#### About this exercise:
Copy out all the data, word for word.

(Dataset records)
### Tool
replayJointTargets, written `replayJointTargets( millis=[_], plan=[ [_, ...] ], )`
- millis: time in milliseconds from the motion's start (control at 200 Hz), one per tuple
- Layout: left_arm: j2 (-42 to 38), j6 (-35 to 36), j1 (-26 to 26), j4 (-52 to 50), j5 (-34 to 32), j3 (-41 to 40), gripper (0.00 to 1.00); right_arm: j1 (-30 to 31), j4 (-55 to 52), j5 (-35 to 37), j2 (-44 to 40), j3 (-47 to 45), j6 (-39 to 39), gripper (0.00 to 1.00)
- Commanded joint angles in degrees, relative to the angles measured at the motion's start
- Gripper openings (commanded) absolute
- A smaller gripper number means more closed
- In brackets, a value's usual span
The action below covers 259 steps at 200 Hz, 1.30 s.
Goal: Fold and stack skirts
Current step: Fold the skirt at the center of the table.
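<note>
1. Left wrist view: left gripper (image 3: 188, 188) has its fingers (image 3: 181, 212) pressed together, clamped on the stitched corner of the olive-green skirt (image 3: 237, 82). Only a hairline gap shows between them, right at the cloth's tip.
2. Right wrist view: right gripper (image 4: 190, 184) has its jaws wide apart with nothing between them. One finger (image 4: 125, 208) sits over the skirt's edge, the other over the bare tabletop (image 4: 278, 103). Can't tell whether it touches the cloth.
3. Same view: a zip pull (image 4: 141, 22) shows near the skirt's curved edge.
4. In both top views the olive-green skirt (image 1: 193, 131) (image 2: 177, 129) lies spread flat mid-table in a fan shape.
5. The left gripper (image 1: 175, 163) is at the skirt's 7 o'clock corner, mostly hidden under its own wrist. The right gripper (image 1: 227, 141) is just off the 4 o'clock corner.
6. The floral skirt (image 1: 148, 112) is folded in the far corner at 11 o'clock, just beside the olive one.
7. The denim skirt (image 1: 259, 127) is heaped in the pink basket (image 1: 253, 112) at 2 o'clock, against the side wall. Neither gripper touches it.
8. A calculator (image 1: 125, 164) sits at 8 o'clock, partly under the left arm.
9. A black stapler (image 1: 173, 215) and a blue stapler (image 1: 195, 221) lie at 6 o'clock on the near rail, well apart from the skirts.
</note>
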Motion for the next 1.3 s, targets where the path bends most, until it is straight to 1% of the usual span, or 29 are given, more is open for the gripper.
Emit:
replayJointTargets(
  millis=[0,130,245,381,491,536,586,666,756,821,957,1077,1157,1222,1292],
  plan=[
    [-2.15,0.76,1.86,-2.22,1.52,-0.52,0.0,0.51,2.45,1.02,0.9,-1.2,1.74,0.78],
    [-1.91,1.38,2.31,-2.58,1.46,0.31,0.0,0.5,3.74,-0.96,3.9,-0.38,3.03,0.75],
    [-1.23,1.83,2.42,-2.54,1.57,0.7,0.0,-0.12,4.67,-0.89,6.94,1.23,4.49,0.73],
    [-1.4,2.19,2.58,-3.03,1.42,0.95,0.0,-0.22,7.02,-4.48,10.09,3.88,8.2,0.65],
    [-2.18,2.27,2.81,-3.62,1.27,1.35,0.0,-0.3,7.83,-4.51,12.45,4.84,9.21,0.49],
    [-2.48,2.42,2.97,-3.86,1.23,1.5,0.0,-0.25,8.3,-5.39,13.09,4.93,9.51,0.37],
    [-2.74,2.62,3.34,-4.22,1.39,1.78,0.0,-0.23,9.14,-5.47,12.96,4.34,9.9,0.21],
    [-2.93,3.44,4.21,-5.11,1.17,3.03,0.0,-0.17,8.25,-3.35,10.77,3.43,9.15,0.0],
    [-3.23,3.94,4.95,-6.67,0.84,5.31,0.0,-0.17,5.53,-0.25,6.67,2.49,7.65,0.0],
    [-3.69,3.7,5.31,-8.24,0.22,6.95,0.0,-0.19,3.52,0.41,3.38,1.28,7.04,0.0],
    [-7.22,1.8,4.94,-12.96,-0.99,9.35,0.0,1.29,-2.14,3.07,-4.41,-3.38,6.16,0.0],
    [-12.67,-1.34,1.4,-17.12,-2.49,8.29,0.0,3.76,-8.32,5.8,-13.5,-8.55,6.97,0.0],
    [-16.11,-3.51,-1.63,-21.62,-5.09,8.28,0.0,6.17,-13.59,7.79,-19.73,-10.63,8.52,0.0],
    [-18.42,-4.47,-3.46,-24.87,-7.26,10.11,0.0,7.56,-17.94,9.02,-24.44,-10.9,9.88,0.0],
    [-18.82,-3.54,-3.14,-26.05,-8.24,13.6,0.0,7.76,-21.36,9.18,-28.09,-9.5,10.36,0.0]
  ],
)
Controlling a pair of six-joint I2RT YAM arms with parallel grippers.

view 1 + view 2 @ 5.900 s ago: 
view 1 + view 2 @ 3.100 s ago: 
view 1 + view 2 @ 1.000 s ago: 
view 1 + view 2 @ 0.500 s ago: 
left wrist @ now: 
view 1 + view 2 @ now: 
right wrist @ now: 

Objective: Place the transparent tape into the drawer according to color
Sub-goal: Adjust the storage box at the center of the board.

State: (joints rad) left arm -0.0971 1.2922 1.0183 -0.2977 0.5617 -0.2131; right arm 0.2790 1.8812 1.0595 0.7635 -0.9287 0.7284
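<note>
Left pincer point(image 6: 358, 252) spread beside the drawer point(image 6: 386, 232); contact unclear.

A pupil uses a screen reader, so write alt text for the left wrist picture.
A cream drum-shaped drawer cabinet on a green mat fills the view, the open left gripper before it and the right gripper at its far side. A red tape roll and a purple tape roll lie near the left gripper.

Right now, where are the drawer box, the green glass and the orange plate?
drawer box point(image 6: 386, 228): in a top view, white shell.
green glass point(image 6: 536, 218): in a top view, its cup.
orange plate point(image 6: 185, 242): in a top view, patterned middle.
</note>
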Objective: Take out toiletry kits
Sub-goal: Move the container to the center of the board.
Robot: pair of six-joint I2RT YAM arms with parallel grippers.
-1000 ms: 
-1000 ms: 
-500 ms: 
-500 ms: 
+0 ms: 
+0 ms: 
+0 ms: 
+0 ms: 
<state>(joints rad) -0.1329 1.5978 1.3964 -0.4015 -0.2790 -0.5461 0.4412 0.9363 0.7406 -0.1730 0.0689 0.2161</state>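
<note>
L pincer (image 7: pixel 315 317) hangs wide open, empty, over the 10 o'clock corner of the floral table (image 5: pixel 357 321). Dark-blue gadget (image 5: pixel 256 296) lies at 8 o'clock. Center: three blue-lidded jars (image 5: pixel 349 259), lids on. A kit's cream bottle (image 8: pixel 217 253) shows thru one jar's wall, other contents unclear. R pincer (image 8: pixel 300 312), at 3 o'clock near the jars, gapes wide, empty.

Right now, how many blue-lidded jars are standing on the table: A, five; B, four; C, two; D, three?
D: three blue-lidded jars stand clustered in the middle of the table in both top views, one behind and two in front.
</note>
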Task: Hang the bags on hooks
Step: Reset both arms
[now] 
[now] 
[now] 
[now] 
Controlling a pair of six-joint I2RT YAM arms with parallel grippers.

#### Solved problem:
### Tool
replayJointTargets, written `replayJointTargets( millis=[_], plan=[ [_, ...] ], )`
- millis: time in milliseconds from the motion's start (control at 200 Hz), one per tuple
- Layout: left_arm: j2 (-42 to 38), j6 (-35 to 36), j1 (-26 to 26), j4 (-52 to 50), j5 (-34 to 32), j3 (-41 to 40), gripper (0.00 to 1.00); right_arm: j1 (-30 to 31), j4 (-55 to 52), j5 (-35 to 37), j2 (-44 to 40), j3 (-47 to 45), j6 (-39 to 39), gripper (0.00 to 1.00)
- Commanded joint angles in degrees, relative to the angles measured at the motion's start
- Gripper openings (commanded) absolute
- A smaller gripper number means more closed
- In brackets, a value's usual span
The action below covers 259 steps at 200 Hz, 1.30 s.
Goal: Fold and stack skirts
Current step: Fold the skirt at the center of the table.
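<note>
1. Left wrist view: left gripper (image 3: 188, 188) has its fingers (image 3: 181, 212) pressed together, clamped on the stitched corner of the olive-green skirt (image 3: 237, 82). Only a hairline gap shows between them, right at the cloth's tip.
2. Right wrist view: right gripper (image 4: 190, 184) has its jaws wide apart with nothing between them. One finger (image 4: 125, 208) sits over the skirt's edge, the other over the bare tabletop (image 4: 278, 103). Can't tell whether it touches the cloth.
3. Same view: a zip pull (image 4: 141, 22) shows near the skirt's curved edge.
4. In both top views the olive-green skirt (image 1: 193, 131) (image 2: 177, 129) lies spread flat mid-table in a fan shape.
5. The left gripper (image 1: 175, 163) is at the skirt's 7 o'clock corner, mostly hidden under its own wrist. The right gripper (image 1: 227, 141) is just off the 4 o'clock corner.
6. The floral skirt (image 1: 148, 112) is folded in the far corner at 11 o'clock, just beside the olive one.
7. The denim skirt (image 1: 259, 127) is heaped in the pink basket (image 1: 253, 112) at 2 o'clock, against the side wall. Neither gripper touches it.
8. A calculator (image 1: 125, 164) sits at 8 o'clock, partly under the left arm.
9. A black stapler (image 1: 173, 215) and a blue stapler (image 1: 195, 221) lie at 6 o'clock on the near rail, well apart from the skirts.
</note>
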Motion for the next 1.3 s, targets where the path bends most, until it is straight to 1% of the usual span, or 29 are given, more is open for the gripper.
Emit:
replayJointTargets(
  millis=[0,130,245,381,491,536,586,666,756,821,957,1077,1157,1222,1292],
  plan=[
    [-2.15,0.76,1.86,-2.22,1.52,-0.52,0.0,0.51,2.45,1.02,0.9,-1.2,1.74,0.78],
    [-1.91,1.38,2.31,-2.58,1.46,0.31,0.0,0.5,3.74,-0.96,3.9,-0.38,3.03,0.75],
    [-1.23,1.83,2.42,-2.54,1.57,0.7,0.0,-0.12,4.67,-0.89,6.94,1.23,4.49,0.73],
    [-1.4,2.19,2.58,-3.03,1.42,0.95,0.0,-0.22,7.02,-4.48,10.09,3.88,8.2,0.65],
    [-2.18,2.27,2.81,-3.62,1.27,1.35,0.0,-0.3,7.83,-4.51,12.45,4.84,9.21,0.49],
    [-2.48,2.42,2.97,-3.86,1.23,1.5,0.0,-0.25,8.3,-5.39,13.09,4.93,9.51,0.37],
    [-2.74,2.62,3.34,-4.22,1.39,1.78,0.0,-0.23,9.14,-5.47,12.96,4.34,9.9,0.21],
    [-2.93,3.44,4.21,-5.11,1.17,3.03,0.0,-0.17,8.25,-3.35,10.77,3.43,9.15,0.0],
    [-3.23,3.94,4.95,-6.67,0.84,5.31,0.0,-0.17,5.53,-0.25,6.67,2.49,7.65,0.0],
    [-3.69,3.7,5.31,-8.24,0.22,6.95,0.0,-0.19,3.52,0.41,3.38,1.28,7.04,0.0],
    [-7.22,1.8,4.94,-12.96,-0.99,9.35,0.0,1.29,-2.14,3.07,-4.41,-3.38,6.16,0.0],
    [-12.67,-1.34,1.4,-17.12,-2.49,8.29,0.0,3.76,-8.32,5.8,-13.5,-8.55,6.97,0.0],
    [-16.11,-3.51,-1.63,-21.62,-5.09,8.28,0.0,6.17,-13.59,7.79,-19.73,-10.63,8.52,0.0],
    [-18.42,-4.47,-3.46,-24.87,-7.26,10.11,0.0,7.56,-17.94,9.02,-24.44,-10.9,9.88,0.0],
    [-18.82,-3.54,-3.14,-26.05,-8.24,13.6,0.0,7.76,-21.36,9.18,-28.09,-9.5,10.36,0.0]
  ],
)
Controlling a pair of six-joint I2RT YAM arms with parallel grippers.

view 1 + view 2 @ 5.900 s ago: 
view 1 + view 2 @ 3.100 s ago: 
view 1 + view 2 @ 1.000 s ago: 
view 1 + view 2 @ 0.500 s ago: 
left wrist @ now: 
view 1 + view 2 @ now: 
right wrist @ now: 

Objective: Place the transparent tape into the drawer according to color
Sub-goal: Adjust the storage box at the center of the board.

State: (joints rad) left arm -0.0971 1.2922 1.0183 -0.2977 0.5617 -0.2131; right arm 0.2790 1.8812 1.0595 0.7635 -0.9287 0.7284
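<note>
Left pincer point(image 6: 358, 252) spread beside the drawer point(image 6: 386, 232); contact unclear.

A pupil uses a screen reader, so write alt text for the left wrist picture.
A cream drum-shaped drawer cabinet on a green mat fills the view, the open left gripper before it and the right gripper at its far side. A red tape roll and a purple tape roll lie near the left gripper.

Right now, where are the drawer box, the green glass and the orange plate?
drawer box point(image 6: 386, 228): in a top view, white shell.
green glass point(image 6: 536, 218): in a top view, its cup.
orange plate point(image 6: 185, 242): in a top view, patterned middle.
</note>
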Objective: Take out toiletry kits
Sub-goal: Move the container to the center of the board.
Robot: pair of six-joint I2RT YAM arms with parallel grippers.
-1000 ms: 
-1000 ms: 
-500 ms: 
-500 ms: 
+0 ms: 
+0 ms: 
+0 ms: 
+0 ms: 
<state>(joints rad) -0.1329 1.5978 1.3964 -0.4015 -0.2790 -0.5461 0.4412 0.9363 0.7406 -0.1730 0.0689 0.2161</state>
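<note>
L pincer (image 7: pixel 315 317) hangs wide open, empty, over the 10 o'clock corner of the floral table (image 5: pixel 357 321). Dark-blue gadget (image 5: pixel 256 296) lies at 8 o'clock. Center: three blue-lidded jars (image 5: pixel 349 259), lids on. A kit's cream bottle (image 8: pixel 217 253) shows thru one jar's wall, other contents unclear. R pincer (image 8: pixel 300 312), at 3 o'clock near the jars, gapes wide, empty.

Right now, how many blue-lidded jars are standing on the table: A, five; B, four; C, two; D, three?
D: three blue-lidded jars stand clustered in the middle of the table in both top views, one behind and two in front.
</note>
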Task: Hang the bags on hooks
Step: Reset both arms
[now] 
[now] 
[now] 
[now] 
Controlling a pair of six-joint I2RT YAM arms with parallel grippers.

That's the answer, with nothing more to add.